One of DALL-E mini's current interpretations of "a journalist typing a story". Photo / Juha Saarinen
OPINION:
Work on creating an artificial general intelligence (AGI), that is, technology that outperforms humans, continues unabated, with billions of investor dollars being poured into research and AI/ML startups.
There are some bumps in the road to machine learning and artificial intelligence algorithms everywhere though, like who will control thetechnology, and the environmental impact it brings.
If you've been hanging out on social media, you've probably seen pictures made by the second version of the AI/ML startup OpenAI's DALL-E (a portmanteau of Dali and the Wall-E robot, geddit?).

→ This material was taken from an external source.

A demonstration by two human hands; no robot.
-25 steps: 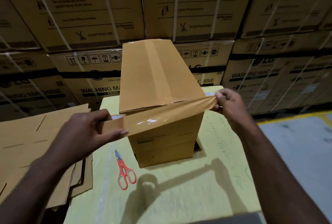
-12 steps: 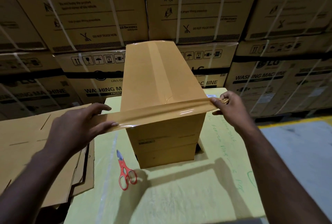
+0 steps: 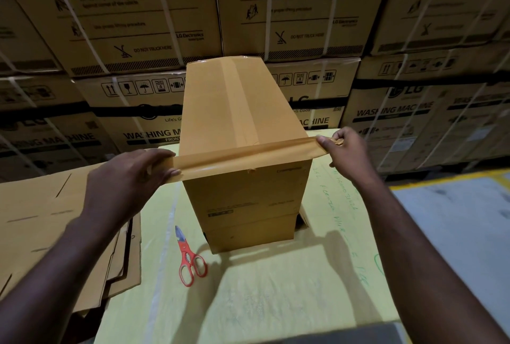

DALL-E 2 looks fun, and seems able to generate interesting art from text. That's right, you simply enter "Auckland Man gutting fish on Mars" into a text box, and DALL-E delves into its giant library of word-image elements, and provides you with an original digital image that didn't exist before.
The results DALL-E produces are pretty good. You could use them in say PowerPoint, and your presentations would never look dull again.
Google reckons it has OpenAI beaten with its Imagen AI, and the pictures certainly look very realistic albeit absurd like a teddy bear winning a 400m swimming race.
Being able to use natural language to order a machine to quickly create original art is definitely a step towards an AGI, but it's starting to look like the tech won't be for everyone.
The engine behind DALL-E, the Generative Pre-trained Transformer 3 (GPT-3) is now licensed exclusively to Microsoft, which has invested a billion US dollars in OpenAI; the AI/ML company that had Elon Musk and Peter Thiel on board at one stage has now said it'll only use Microsoft's Azure computing cloud.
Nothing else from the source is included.